Von Leo Ferraro und Mario Poletti

Im Irak werfen immer mehr F/A-18 der neusten Bauart Bomben ab. Fuer diese Typen Super Hornet E und F liefert die Schweizer Ruag Praezisionsteile.

San Diego, 3. Maerz 2003: Der Flugzeugtraeger USS "Nimitz" verlaesst seinen Stuetzpunkt mit Ziel Persischer Golf. Mit an Bord: 24 brandneue F/A-18 des Typs E und F, fuer welche die Ruag-Tochter Derendinger AG Praezisionsteile liefert. 12 dieser Super Hornets sind schon seit Monaten im suedlichen Irak im Einsatz, stationiert auf dem Flugzeugtraeger "Abraham Lincoln" (FACTS 13/2003). Insgesamt werfen damit 36 dieser Jets im Irak Bomben ab. Nach eigenen Angaben ist die Derendinger AG seit 2001 der einzige Lieferant fuer eine Praezisionskomponente aus Titan zur Aufhaengung des Hoehenleitwerks. Pierre Derendinger sagte gegenueber FACTS (13/2003), er koenne nicht ausschliessen, dass schon in diesen 36 Jets ein Derendinger-Teil eingebaut oder als Ersatzstueck vorgesehen sei. Rund 100 Exemplare dieser Komponente hat die Firma bereits in die USA geliefert.
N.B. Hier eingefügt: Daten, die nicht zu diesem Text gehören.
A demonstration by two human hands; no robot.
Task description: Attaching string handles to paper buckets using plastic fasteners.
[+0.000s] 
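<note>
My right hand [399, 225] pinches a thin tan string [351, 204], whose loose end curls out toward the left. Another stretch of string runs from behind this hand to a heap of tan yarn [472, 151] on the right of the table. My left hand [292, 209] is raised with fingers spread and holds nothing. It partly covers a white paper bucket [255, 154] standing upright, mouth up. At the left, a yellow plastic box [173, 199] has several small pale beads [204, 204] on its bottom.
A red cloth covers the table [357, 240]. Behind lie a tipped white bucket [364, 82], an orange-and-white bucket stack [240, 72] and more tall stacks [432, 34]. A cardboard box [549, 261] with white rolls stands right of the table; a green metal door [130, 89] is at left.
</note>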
Die Tochterfirma des bundeseigenen Konzerns Ruag lieferte auch einen Tag nach Kriegsausbruch die F/A-18-Teile in die USA. "Derendinger hat am Ausfuhrtag eine Erklaerung geliefert, dass die Teile fruehestens in einem Jahr zum Einsatz kommen", sagt Othmar Wyss, der beim Staatssekretariat fuer Wirtschaft Seco fuer die Kontrolle der Waffenexporte zustaendig ist. Diese Bescheinigung hat sich die Firma Derendinger gleich selber ausgestellt. Der Bundesrat hat in seinem Beschluss am Tag des Kriegsausbruchs allerdings auch nicht mehr verlangt. Der Antragsteller - also die Ruag - muesse bescheinigen, "dass das zu exportierende Material nicht fuer die laufenden militaerischen Operationen eingesetzt wird".

Othmar Wyss sagt, dass er die Ruag trotzdem aufgefordert habe, zusaetzlich eine Bestaetigung des F/A-18-Herstellers Boeing einzuholen: "Es waere wuenschenswert, aber es ist nicht eine Bedingung fuer den Kriegsmaterial -Export." Ruag-Sprecher Bruno Frangi will dazu keine Stellung nehmen.

Boeing reagierte nicht auf eine schriftliche Anfrage von FACTS. Der Konzern hat andere Probleme, als Journalistenfragen aus der Schweiz zu beantworten. Die Amerikaner wollen ihre Streitkraft im Krieg gegen den Irak verdoppeln. Eilig werden die modernsten Waffensysteme in die Schlacht geworfen.

Bundespraesident Pascal Couchepin wehrte sich gegen einen generellen Stopp der Ruestungsmaterial-Lieferungen in die Krieg fuehrenden Laender Grossbritannien und USA. Und Volkswirtschaftsminister Joseph Deiss doppelte nach: "Die bundesraetliche Handhabung der Waffenausfuhr stimmt mit dem Neutralitaetsrecht ueberein." Die fuer die USA bestimmten F/A-18-Teile wuerden nicht im Krieg verwendet. Bis heute sind 36 der F/A-18 E und F in der Golfregion. Doch mindestens weitere 64 Stueck der gleichen Typen sind bereits an die Navy ausgeliefert.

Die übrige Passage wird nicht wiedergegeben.